AMZN was up 6% near the close. AAPL was up over 5% and finished up over 4%. NFLX closed up almost 2%, FB closed up almost 8%, and GOOG and MSFT both closed up almost 6%.
This is why The NASDAQ was leading the way higher, when before it was lagging behind The S&P 500 and The DJI .
News from the election that is affecting the markets
In California, voters pushed for Prop. 22. This will allow UBER and LYFT to keep classifying their drivers as independent contractors instead of employees.
This was a big win for both companies resulting in both companies being up almost 12% and 13%.
Another thing on trader’s minds is the stimulus deal (or lack of one ).
Recently, Senate majority leader Mitch McConnell said that a stimulus package should be passed by the end of the year.
This is what market participants were waiting for, as new cases for the Coronavirus continue to rise.
We are up to almost 95,000 new cases of Covid-19 a day, and Dr . Fauci has said that we are positioned really badly as we head into Flu season.
It’s important to keep in mind that uncertainty could creep back into the markets as the Trump Campaign is calling for lawsuits, and as new Covid-19 cases continue to rise.
Is it safe to trade after the presidential election?
The key question is, “How do we trade this?”
Before the election, I said that we should all sit on our hands. For those of you trading The Wheel Strategy, we had an opportunity, on election day, to close out a TQQQ 100 put that I sold.
This is the ONLY position that I had going into the election. I sold this put last Thursday and I was able to buy it back on election day, for a nice profit of about $250, after only being in the position for 5 days.
Now, the next morning when I saw the markets were up, I thought that after the initial excitement we would fill the gap.
After we saw that we might not have any results from the election for a few days I thought we would hover where we opened at around $133 or maybe lower.

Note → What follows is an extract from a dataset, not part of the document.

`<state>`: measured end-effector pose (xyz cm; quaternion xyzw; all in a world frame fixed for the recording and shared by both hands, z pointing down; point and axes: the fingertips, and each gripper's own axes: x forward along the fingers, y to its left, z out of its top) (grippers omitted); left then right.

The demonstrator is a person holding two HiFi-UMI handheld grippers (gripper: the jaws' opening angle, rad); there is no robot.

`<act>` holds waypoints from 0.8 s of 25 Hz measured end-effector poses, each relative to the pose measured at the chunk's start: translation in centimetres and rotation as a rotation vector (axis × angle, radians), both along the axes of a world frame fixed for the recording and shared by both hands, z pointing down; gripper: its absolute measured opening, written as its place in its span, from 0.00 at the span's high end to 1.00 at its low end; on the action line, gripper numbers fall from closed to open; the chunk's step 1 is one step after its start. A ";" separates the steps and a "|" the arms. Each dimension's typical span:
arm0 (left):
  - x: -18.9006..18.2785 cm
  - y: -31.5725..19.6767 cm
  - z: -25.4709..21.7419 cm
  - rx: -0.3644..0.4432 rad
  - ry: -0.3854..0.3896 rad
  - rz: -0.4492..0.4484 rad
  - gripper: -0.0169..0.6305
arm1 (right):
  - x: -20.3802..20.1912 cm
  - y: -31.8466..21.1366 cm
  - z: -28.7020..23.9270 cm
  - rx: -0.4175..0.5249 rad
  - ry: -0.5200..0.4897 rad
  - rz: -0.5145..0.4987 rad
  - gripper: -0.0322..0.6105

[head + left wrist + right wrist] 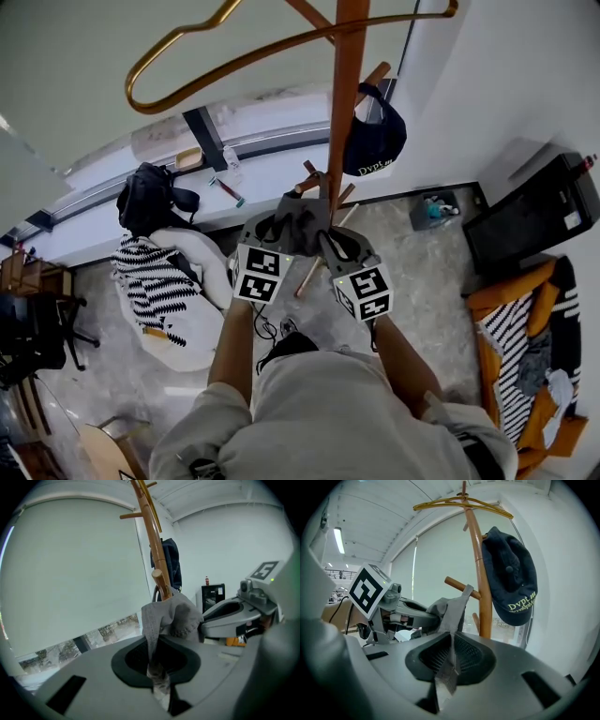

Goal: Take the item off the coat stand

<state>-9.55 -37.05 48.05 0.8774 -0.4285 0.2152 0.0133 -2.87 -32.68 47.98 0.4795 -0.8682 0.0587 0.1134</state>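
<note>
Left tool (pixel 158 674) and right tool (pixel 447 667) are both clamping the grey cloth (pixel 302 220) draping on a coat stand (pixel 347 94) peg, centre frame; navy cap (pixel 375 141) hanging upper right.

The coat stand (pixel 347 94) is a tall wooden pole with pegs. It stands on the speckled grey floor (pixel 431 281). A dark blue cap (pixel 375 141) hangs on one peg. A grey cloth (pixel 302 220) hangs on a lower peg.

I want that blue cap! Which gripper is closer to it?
Right. The right gripper pinches the grey cloth on the side toward the blue cap, below it; the left gripper pinches the cloth's other side, farther away.
</note>
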 end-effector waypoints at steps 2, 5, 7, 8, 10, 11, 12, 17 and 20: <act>-0.3 0.2 -0.4 0.007 -0.001 -0.016 0.92 | -0.2 0.1 -0.3 0.010 0.000 -0.009 0.90; -0.7 0.4 -1.0 0.019 0.003 -0.040 0.92 | -0.5 0.2 -0.9 0.026 -0.003 -0.025 0.90; -1.0 0.6 -1.6 0.030 0.006 -0.056 0.92 | -0.8 0.3 -1.4 0.037 -0.006 -0.037 0.90; -1.2 0.7 -1.9 0.036 0.007 -0.064 0.92 | -1.0 0.3 -1.7 0.042 -0.008 -0.042 0.90; -1.5 0.9 -2.3 0.047 0.009 -0.078 0.92 | -1.3 0.4 -2.0 0.048 -0.012 -0.054 0.90; -1.7 1.0 -2.5 0.050 0.011 -0.087 0.92 | -1.5 0.4 -2.1 0.051 -0.014 -0.061 0.90; -2.0 1.1 -2.6 0.053 0.012 -0.097 0.92 | -1.7 0.5 -2.3 0.053 -0.016 -0.070 0.90; -3.4 2.2 -3.3 0.069 0.011 -0.144 0.92 | -3.0 1.1 -2.8 0.064 -0.024 -0.120 0.90; -4.4 3.3 -3.6 0.083 0.018 -0.178 0.92 | -3.8 1.9 -3.2 0.075 -0.027 -0.150 0.90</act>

Instead, we went higher so here’s what I did. I sold a call with a strike price of 148. I sold this call for $2.45 which means I took in another $245 in premium.
My break-even price on this trade was around $132. At one point I was down $3,000 but I just kept selling more premium according to the rules of The Wheel Strategy.
Overall I’ve realized $2,300 by selling premium. If I would have closed out the trade right then, I would have closed it with a profit, but I didn’t plan to do that just yet.
Should TQQQ keep dropping, I will be able to buy back the call that I sold against my shares.
If my shares are “called away” I would lose $200 of the premium I earned, but would still be up over $2000 on this trade.
I checked this position yesterday and it started the day up $1,400, and this is the only position I am in. For now, I am not taking making any other trades. I may start trading again later this week, but for now, I’m just going to sit on my hands.
The markets are still rather flat, trending sideways, as market participants are waiting for the final results of the election to come in.
Trading After The Presidential Election Summary
Whether you like what’s happening with the election so far, or whether you will like the final results of the election or not, as traders it is our jobs to react to this and make the best out of it by adjusting our trading strategies.
With still a lot of uncertainty looming, I recommend sitting back and waiting to take any new positions until the air clears.
There is a saying among sailors: “You can’t change the wind, but you can adjust your sails.”